### Problem statement
Copy, word for word, each line of the data below from the first through the line containing "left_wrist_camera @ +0", and stop there.

[Records contained in a dataset]
%%

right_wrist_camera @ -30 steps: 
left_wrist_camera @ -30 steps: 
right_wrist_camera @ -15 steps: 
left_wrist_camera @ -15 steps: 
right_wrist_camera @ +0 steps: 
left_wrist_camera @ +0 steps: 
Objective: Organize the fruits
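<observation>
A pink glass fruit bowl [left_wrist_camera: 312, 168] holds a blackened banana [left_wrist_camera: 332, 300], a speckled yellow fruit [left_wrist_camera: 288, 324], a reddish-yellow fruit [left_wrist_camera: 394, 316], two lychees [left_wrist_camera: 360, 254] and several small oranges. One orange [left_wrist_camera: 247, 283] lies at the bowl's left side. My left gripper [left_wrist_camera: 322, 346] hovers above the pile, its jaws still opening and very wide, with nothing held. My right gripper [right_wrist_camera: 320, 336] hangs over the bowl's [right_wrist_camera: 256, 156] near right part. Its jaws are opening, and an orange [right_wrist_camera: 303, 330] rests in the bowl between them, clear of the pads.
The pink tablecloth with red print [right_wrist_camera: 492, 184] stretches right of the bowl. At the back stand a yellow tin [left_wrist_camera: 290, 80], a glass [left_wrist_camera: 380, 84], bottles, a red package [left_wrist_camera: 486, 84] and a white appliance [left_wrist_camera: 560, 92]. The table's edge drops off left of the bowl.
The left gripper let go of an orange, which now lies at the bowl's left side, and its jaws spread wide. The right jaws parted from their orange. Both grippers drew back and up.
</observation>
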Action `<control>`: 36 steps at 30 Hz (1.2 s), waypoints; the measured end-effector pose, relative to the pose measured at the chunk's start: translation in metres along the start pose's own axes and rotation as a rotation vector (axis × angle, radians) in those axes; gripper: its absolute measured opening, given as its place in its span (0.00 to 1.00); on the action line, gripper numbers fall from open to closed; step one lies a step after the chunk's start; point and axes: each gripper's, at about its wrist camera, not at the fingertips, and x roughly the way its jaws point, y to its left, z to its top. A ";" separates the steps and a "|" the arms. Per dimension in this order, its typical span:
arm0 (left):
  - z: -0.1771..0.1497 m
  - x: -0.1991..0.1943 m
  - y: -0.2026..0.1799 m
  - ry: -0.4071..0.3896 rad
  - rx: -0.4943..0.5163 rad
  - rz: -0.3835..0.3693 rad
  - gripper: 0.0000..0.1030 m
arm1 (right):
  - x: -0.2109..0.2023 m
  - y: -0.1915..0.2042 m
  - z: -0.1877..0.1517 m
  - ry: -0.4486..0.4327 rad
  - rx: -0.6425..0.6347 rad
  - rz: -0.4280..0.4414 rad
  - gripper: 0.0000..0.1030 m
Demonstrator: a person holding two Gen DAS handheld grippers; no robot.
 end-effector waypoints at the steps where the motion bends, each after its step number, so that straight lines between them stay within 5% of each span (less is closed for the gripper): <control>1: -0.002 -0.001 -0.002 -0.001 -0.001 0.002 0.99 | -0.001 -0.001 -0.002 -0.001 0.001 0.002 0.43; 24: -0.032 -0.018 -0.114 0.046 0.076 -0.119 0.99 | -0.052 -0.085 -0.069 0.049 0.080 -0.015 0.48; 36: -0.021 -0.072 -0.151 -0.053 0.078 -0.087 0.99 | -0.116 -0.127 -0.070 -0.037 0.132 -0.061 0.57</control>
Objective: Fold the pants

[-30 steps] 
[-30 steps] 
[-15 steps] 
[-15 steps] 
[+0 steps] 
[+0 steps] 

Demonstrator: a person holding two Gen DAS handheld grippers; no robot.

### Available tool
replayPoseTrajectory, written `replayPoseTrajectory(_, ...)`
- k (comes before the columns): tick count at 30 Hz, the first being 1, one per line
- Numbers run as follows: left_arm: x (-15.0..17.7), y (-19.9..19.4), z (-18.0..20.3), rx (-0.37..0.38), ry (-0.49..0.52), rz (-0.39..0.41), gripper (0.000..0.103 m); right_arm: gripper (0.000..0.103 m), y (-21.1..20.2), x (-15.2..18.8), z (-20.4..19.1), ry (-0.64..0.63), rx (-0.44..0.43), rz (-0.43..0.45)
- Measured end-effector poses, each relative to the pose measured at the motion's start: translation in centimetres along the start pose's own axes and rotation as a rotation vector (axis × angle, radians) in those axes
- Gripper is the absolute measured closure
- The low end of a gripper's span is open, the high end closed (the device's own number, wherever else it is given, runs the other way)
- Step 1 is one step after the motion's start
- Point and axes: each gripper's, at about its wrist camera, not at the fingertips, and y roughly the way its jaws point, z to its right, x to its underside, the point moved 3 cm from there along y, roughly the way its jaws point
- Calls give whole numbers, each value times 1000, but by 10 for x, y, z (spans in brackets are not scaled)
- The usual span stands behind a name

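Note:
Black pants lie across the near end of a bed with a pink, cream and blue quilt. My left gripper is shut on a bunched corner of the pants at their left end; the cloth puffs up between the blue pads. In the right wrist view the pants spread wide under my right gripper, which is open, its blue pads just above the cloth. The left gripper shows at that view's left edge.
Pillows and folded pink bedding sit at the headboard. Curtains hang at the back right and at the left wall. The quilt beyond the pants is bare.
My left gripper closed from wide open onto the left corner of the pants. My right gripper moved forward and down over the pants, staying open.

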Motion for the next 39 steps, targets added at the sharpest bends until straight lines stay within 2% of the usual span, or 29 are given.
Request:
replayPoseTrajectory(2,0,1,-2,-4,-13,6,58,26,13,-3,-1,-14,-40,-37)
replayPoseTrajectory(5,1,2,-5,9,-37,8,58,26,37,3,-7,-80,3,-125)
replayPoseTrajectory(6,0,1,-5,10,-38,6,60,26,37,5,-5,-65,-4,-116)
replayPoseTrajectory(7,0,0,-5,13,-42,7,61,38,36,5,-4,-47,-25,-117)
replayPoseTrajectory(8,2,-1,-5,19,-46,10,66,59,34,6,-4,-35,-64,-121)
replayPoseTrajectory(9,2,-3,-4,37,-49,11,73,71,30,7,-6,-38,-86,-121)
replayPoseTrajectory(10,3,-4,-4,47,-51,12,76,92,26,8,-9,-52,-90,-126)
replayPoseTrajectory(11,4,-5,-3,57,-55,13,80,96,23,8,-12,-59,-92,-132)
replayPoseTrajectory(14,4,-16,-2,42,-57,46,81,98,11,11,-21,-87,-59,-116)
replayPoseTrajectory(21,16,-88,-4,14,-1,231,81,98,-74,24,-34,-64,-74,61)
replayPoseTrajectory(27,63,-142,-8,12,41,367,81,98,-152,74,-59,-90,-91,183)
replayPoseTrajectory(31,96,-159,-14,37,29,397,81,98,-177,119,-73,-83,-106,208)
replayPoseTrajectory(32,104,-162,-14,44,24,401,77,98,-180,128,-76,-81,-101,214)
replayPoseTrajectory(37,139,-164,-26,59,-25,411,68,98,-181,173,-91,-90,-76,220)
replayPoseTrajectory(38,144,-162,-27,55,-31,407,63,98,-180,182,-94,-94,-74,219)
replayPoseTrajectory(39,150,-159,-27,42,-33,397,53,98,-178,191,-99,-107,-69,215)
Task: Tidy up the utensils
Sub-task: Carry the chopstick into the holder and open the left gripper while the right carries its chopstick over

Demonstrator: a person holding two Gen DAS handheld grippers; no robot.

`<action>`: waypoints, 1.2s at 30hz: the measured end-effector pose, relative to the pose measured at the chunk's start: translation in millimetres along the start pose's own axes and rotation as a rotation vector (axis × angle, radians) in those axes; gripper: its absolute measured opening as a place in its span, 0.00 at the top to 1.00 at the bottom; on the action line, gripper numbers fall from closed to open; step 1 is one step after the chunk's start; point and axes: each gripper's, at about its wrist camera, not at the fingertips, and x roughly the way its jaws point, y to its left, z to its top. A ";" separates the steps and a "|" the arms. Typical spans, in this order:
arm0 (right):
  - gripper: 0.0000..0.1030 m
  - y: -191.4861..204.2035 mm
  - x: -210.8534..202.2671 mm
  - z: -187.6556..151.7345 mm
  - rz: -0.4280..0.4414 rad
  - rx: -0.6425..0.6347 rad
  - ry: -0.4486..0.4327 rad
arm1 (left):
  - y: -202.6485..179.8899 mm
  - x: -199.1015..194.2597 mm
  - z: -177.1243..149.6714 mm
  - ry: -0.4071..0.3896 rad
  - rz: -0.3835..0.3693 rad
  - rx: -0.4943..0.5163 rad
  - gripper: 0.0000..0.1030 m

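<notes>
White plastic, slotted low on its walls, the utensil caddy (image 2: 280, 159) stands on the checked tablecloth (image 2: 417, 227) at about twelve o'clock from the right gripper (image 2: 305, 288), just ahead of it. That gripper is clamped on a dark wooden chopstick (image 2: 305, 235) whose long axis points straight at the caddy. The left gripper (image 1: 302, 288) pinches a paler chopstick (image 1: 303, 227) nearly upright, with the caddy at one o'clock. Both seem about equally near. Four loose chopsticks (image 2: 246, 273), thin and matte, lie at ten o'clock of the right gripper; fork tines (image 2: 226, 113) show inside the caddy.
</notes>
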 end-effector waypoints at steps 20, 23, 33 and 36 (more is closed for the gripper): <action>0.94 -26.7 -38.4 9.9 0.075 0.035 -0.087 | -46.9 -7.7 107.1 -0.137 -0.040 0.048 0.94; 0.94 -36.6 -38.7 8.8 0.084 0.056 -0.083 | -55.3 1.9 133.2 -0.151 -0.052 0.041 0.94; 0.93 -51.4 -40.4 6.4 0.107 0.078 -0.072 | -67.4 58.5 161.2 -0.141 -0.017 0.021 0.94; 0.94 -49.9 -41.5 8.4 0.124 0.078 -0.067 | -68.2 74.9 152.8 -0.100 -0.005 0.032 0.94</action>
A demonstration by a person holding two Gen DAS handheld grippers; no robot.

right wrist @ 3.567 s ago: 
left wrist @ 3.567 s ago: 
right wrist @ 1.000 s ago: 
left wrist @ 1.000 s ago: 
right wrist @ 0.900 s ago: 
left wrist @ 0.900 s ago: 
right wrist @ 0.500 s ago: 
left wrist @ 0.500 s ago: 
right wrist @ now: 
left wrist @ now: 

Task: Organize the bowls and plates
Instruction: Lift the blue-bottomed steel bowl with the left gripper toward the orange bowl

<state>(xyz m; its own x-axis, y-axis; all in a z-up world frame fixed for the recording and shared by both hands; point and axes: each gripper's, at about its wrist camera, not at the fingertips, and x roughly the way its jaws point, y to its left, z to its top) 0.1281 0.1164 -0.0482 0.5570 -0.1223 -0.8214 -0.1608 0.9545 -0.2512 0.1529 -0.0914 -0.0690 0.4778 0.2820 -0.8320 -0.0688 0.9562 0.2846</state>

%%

### Result
right_wrist_camera @ -30 steps: 
left_wrist_camera @ -30 steps: 
right_wrist_camera @ -15 steps: 
left_wrist_camera @ -15 steps: 
right_wrist_camera @ +0 steps: 
left_wrist_camera @ +0 steps: 

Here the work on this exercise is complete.